17 Dicembre 2023 | 3ª domenica di Avvento

RALLEGRATEVI

 

Dal Vangelo secondo Giovanni
Gv 1,6-8.19-28

Venne un uomo mandato da Dio: il suo nome era Giovanni.
Egli venne come testimone per dare testimonianza alla luce, perché tutti credessero per mezzo di lui.
Non era lui la luce, ma doveva dare testimonianza alla luce.
Questa è la testimonianza di Giovanni, quando i Giudei gli inviarono da Gerusalemme sacerdoti e levìti a interrogarlo:
«Tu, chi sei?». Egli confessò e non negò. Confessò: «Io non sono il Cristo». Allora gli chiesero: «Chi sei, dunque? Sei tu Elia?». «Non lo sono», disse. «Sei tu il profeta?». «No», rispose. Gli dissero allora: «Chi sei? Perché possiamo dare una risposta a coloro che ci hanno mandato. Che cosa dici di te stesso?».
Rispose: «Io sono voce di uno che grida nel deserto: Rendete diritta la via del Signore, come disse il profeta Isaìa».
Quelli che erano stati inviati venivano dai farisei.
Essi lo interrogarono e gli dissero: «Perché dunque tu battezzi, se non sei il Cristo, né Elia, né il profeta?». Giovanni rispose loro: «Io battezzo nell’acqua. In mezzo a voi sta uno che voi non conoscete, colui che viene dopo di me: a lui io non sono degno di slegare il laccio del sandalo».
Questo avvenne in Betània, al di là del Giordano, dove Giovanni stava battezzando.

 

Commento al Vangelo

Gaudete in Domino semper: iterum dico, gaudete. Dominus enim prope est

“Rallegratevi sempre nel Signore, ve lo ripeto: rallegratevi. Il Signore è vicino.” (Fil 4,4-5)

Questa domenica la liturgia suggerisce di sostituire il colore forte del viola con il rosaceo. Questo colore ricorda che il viola dell’attesa ha senso solo in vista del bianco della festa!

Nel vangelo il Battista mette in chiaro che non è lui il Cristo che deve venire a salvare tutti gli uomini. Chiarisce che non è neppure degno di sciogliergli i sandali…
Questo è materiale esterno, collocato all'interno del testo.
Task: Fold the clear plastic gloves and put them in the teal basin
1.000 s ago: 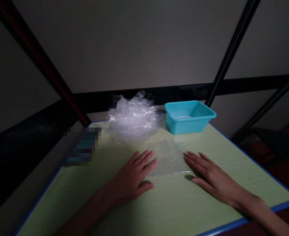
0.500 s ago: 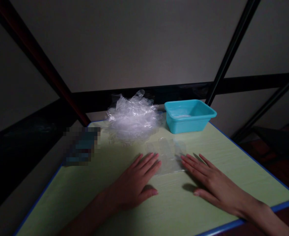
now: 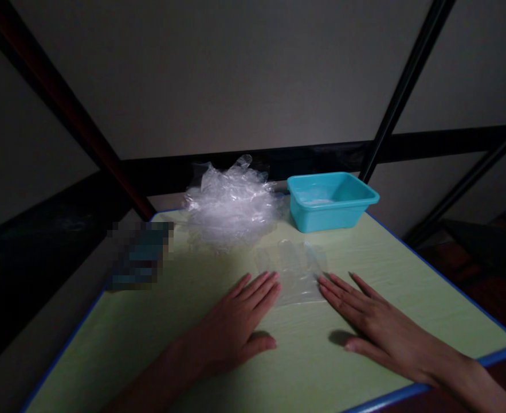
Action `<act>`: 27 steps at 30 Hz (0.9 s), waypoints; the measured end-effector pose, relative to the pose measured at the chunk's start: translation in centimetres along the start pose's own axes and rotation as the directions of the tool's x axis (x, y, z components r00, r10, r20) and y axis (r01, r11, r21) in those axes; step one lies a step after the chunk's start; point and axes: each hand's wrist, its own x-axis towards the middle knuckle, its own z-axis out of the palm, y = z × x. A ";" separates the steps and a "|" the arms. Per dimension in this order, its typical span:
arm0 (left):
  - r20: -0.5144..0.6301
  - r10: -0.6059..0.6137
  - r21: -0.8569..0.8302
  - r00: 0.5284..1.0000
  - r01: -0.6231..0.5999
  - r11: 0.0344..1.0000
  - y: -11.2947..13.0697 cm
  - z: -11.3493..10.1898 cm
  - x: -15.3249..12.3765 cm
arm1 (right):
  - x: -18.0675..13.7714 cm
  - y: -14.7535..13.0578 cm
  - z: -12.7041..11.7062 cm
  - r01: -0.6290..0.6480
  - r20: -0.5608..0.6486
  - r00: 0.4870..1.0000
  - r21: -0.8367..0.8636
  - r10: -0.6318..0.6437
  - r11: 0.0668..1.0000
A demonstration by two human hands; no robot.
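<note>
Left hand [image 3: 246, 321] and right hand [image 3: 379, 324] flat, fingers extended, grasping nothing, at opposite sides of glove [image 3: 298, 281] on table [image 3: 407, 281], seemingly to hold it smooth, pile [image 3: 235, 209] and tub [image 3: 330, 217] behind, likely leaving room.

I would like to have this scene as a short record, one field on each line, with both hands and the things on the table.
Left hand: open, palm down, at the left side of the clear plastic glove
Right hand: open, palm down, at its right side
Glove position: flat on the green table
Behind, to the left: heap of crumpled clear plastic
Behind, to the right: blue basin, whitish contents unclear
Left table edge: pixelated item, identity unclear
</note>
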 end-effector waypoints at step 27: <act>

Sant’Agostino commenta: “Giovanni Battista era una voce, ma in principio il Signore era il Verbo. Giovanni fu una voce per un certo tempo, ma Cristo, che in principio era il Verbo, è il Verbo per l’eternità” (Serm 293); è la differenza che passa tra una canzone e chi la canta in quel momento…

Egli – dice l’evangelista Giovanni – venne come testimone per rendere testimonianza alla luce, perché tutti credessero per mezzo di lui”.

Vi sentiamo un’eco del prologo: “Veniva nel mondo la luce vera, quella che illumina ogni uomo” (Gv 1,9). Per scoprire la vera verità vera serve proprio la luce che illumina la nostra vita, come le luci del presepio ci ricordano.

Anche tu puoi essere “luce di verità e fiamma di carità” nel luogo dove vivi, studi o lavori!